Thursday, February 21, 2019

Can You Install an SDN Listener in a SfB CCE Environment?

As part of my job at Nectar Corp, I'm always looking at ways to get call detail information from various Microsoft-based UC telephony components. It's easy to get a wealth of detail from an on-prem deployment of Skype for Business, using either direct access to the SfB monitoring databases (for historical info) or via the Skype for Business SDN dialog listeners (for realtime call data).  As mentioned in my recent blog post, the same cannot be said for Office 365 UC workloads such as SfB Online and Teams.

Nectar has a tool that relies on knowing when a call starts and stops in realtime so we can gather information from various network components as the call is happening. Nectar uses the SfB SDN interface for this realtime info. Since both SfBO and Teams lack ANY sort of call data API, we have to resort to other methods to learn about realtime calls.

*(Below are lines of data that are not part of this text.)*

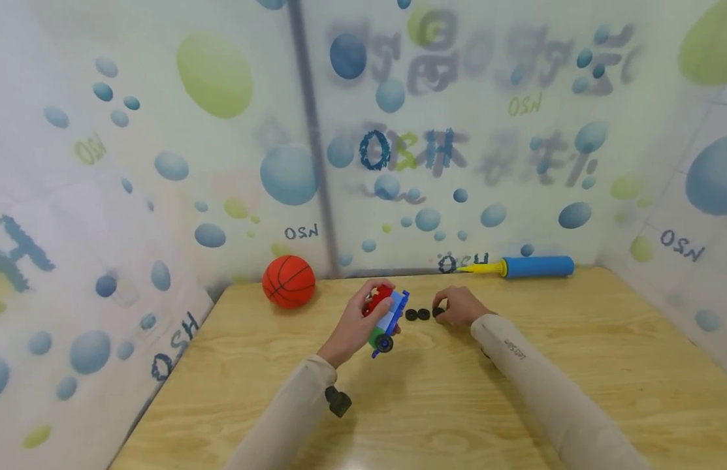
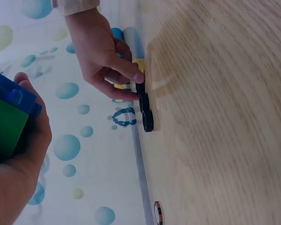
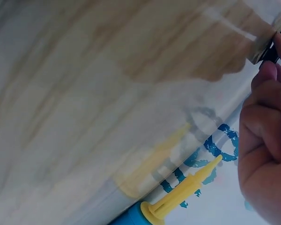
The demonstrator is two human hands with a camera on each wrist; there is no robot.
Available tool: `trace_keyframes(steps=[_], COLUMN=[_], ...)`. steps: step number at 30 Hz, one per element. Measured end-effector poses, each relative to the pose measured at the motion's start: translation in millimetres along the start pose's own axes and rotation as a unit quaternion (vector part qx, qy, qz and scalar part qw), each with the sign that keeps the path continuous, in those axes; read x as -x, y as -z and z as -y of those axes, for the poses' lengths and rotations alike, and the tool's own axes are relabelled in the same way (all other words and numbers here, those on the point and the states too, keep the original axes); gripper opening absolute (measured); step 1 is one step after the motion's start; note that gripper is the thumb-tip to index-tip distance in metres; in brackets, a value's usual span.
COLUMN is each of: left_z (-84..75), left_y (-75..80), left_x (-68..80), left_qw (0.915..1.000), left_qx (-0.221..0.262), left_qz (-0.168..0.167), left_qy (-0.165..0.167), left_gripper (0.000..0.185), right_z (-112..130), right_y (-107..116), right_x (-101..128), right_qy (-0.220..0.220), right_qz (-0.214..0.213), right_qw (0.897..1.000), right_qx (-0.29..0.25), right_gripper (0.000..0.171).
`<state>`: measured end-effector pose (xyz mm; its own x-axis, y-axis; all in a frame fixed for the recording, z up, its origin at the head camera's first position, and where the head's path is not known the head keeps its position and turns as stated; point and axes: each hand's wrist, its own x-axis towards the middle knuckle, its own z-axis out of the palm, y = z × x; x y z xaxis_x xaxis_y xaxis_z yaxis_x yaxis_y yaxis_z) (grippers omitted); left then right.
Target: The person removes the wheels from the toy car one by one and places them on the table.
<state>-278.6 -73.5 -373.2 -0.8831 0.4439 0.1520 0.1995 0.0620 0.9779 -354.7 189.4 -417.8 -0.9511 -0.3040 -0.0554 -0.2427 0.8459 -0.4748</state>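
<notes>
In the head view, my left hand grips a toy vehicle of red, blue and green building blocks, raised above the table and tilted. A black wheel is fitted at its lower end. Only the vehicle's green and blue blocks show in the left wrist view. My right hand pinches a small black wheel at the right end of a short row. Two more black wheels lie beside it. The right wrist view shows the curled fingers of my right hand, the wheel partly cut off.
An orange-red toy basketball sits at the back left of the wooden table. Along the back right edge lies a blue hand pump with a yellow nozzle. Patterned white sheeting encloses the table at the back and sides.
</notes>
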Motion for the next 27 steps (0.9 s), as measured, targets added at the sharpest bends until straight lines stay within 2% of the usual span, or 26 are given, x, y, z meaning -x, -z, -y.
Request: trace_keyframes(steps=[13, 16, 21, 27], left_z=[-6.9, -8.6, -7.8, -2.2], left_y=[-0.2, -0.8, -2.2, 0.2], left_x=[-2.8, -3.0, -2.1, -2.0], left_qw=[0.9996, 0.9995, 0.9998, 0.9987], left_qx=[-0.003, -0.003, 0.009, 0.025], left_qz=[0.027, 0.029, 0.009, -0.043], left_qy=[-0.010, -0.013, -0.018, -0.012], left_gripper=[0.037, 0.035, 0.034, 0.032], right_z=[1, 0, 4, 19], right_y=[-2, -1, 6, 20], right_x=[0, 1, 13, 29], right_qy=[-0.007, -0.006, 0.014, 0.078], right_qz=[-0.007, -0.005, -0.005, -0.031], right_qw=[1.000, 1.000, 1.000, 0.996], right_qx=[-0.001, -0.002, -0.009, -0.018], right_gripper=[0.026, 0.033, 0.047, 0.041])
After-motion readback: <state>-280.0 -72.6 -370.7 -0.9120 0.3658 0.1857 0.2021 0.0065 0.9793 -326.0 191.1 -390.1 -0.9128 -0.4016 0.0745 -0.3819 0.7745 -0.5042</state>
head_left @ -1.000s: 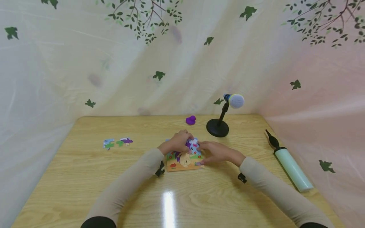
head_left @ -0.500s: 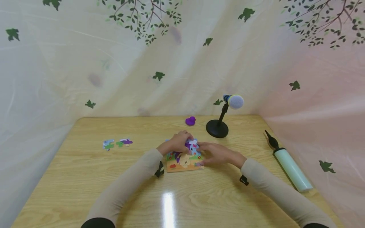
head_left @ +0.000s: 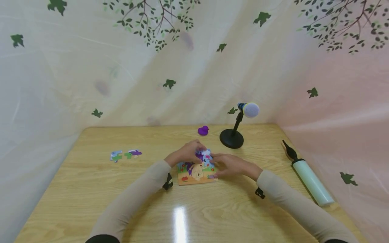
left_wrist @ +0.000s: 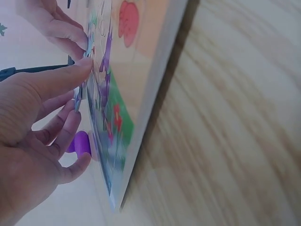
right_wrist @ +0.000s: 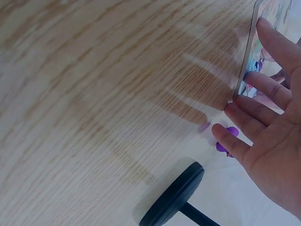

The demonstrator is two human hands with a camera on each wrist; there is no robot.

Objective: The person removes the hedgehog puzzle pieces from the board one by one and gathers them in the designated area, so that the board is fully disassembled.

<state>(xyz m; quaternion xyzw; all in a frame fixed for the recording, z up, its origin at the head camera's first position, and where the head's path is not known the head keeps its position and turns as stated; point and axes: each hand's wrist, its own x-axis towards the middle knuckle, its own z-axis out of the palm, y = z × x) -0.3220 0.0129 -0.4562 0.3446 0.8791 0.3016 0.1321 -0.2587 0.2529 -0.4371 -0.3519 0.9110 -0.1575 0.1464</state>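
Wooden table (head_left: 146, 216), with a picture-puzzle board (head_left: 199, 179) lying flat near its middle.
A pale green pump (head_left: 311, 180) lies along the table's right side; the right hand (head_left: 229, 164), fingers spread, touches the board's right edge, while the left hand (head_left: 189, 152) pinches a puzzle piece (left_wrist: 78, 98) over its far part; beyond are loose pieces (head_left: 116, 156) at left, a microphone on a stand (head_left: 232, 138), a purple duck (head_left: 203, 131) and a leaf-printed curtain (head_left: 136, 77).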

A Nectar customer has deployed several Skype for Business Cloud Connector Edition (CCE) instances to provide on-prem PSTN call routing for SfB Online users. CCE is the precursor of Teams Direct Routing, and it does essentially the same thing but in a WAAAAAAY more complex manner. It consists of several pre-packaged VMs running a vastly slimmed down Skype for Business environment.

We were in discussions with the customer to see if there was any way we could get realtime call info from the CCE instances, by installing the Microsoft SDN Dialog Listener on any of the CCE VMs. Nobody seemed to know for certain, so I elected to setup a CCE instance of my own to run some tests. The question I was trying to answer was:

Can you get call data out of a CCE instance using the MS SDN Listener service??? 

TL;DR:  No.

I had built myself a fancy new work PC at home that I figured would be ideal for this test. I put in 32GB of RAM so I could spin up VMs as needed for my tests, and this would be an excellent test OR SO I THOUGHT!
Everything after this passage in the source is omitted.